Hay cosas en la vida que dejan marcas indelebles: el día que mi hermano me soltó desde atrás y sentí el vértigo de andar solo en bicicleta, las cumbias de los wawancó en el cumpleaños de una vecinita, un picnic en las playas de Quilmes, mi cara con corcho quemado en el acto del colegio vestido de negro farolero, el casamiento de un amigo, la frenada del falcon verde que me secuestró…
Lo demás pasa rápido por la memoria y algunas cosas hasta se pierden por ahí, en algún rincón del olvido. En definitiva, uno mira para atrás y encuentra cuatro o cinco cosas fuertes que brillan desde el pasado, que nos acompañan en el corazón, y nos iluminan el camino.
En estos días, vino a mi recuerdo la imagen de mi mismo hace unos cuantos años, más delgado, más sonriente y despreocupado. Aunque hoy suene raro, lo hice a los 24, es decir, ya estaba un poco crecidito como para no saber de que se trataba. Pero las circunstancias no siempre pueden elegirse, así que, traté de hacerlo lo mejor posible.

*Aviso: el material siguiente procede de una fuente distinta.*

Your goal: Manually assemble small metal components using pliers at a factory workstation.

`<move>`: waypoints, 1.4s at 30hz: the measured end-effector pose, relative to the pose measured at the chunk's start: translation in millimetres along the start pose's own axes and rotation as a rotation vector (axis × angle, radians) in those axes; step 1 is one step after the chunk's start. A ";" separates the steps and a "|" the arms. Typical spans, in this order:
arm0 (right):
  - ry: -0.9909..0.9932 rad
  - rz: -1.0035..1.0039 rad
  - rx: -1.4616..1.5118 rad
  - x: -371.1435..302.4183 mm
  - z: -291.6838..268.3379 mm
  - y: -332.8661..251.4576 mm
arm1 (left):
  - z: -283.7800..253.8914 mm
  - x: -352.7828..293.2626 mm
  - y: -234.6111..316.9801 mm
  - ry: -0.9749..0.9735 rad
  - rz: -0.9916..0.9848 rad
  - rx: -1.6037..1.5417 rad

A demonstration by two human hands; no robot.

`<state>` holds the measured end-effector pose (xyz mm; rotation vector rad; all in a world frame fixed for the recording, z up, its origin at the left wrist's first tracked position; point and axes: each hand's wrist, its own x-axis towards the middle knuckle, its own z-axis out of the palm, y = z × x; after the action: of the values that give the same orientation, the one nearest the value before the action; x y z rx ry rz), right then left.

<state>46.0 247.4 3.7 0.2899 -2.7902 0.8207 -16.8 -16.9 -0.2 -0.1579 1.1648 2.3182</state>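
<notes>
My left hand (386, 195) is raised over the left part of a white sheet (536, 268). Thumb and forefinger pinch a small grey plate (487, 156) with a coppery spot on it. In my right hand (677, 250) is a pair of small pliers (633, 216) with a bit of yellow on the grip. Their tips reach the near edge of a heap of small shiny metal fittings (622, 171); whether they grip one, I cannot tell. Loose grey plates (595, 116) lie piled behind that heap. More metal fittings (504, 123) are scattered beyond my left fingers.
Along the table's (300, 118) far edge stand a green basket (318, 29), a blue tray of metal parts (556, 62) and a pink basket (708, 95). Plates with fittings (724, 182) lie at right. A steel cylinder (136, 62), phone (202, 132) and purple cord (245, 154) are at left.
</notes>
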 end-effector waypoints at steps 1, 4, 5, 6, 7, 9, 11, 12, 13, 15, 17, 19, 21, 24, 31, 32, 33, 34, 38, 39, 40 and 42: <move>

En ese entonces tenía una novia, bueno, una amiguita, compañera de facultad, un año mayor que yo, con quien hablaba estas cosas. Ella no estaba nerviosa, yo sí. En mi casa, me tiraba en el divan del living y leía todo lo que caía en mis manos, buscaba, investigaba, trataba de entender. Con mi viejo mucho no podía hablar de eso, él era de otra generación, no daba, no sé, nunca hablé demasiado con mi viejo.
Nos entendíamos con la mirada. Pero sé que sentía lo mismo que yo. Él había ido de voluntario a la guerra, allá en Calabria, con sólo 17 años. Y su juventud y la mía se parecían. Él padeció a los nazis, yo a los genocidas de la dictadura. Él tenía la cicatriz de una granada enemiga en la espalda, yo la cicatriz de la picana en el alma. Los dos éramos lindos, pero demasiado respetuosos con las compañeras de turno. Las cosas, a veces, no terminaban de concretarse, y un sentimiento de impotencia se apoderaba del cuerpo, y la indignación llenaba los poros hasta sentir un ahogo de muerte.
La indignación frente a la injusticia me hizo peronista. Caminando los barrios del conurbano descubrí que los sufrientes de mi patria tenían una foto de Evita en una pared del rancho, o el General a caballo dando la bienvenida cuando entrabas a una casilla. Tenían el pecho repleto de dignidad y los bolsillos vacíos. La mirada clara y decidida como la de los que saben para qué luchan y lo riesgos que corren. Tenían la sonrisa fresca y el corazón abierto para cualquiera. Y la ve, siempre la V en alto, manos cobrizas y gastadas haciendo la V de la Victoria cuando cantábamos la marcha, mirando para todos lados, a ver si caía la yuta o un camión con soldados. Y en esos gritos, cantando la marcha a voz en cielo, nos sentíamos uno, juramentados en defender a la Patria de sus enemigos históricos: los cipayos vendepatria. Qué linda palabra para describir a los turros hijos de puta que nos cagan la vida: ¡cipayos!
Esa mañana me levanté temprano, mientras me afeitaba me miraba y me sentía responsable, ese del espejo iba a hacer un acto heroico. Aunque sonara chistoso era un acto heroico. Estaba contento, mi decisión podía ser una parte, una millonésima parte de una decisión más grande, enorme, que cambiaría la vida de todos. Estaba contento. El futuro, en una pequeña partecita, estaba en mis manos. Misteriosamente podía cambiar la historia. Iba a votar por primera vez.
Bellísimo. Muy.
Abrazo
desde lejos en el tiempo y la geografia me lleno los ojos de nostalgia
mancuso no te visito pero te leo viejo compañero y amigo. por suerte te leo.
beso
normis
Hermoso recuerdo compartido con miles de compañeros, gracias.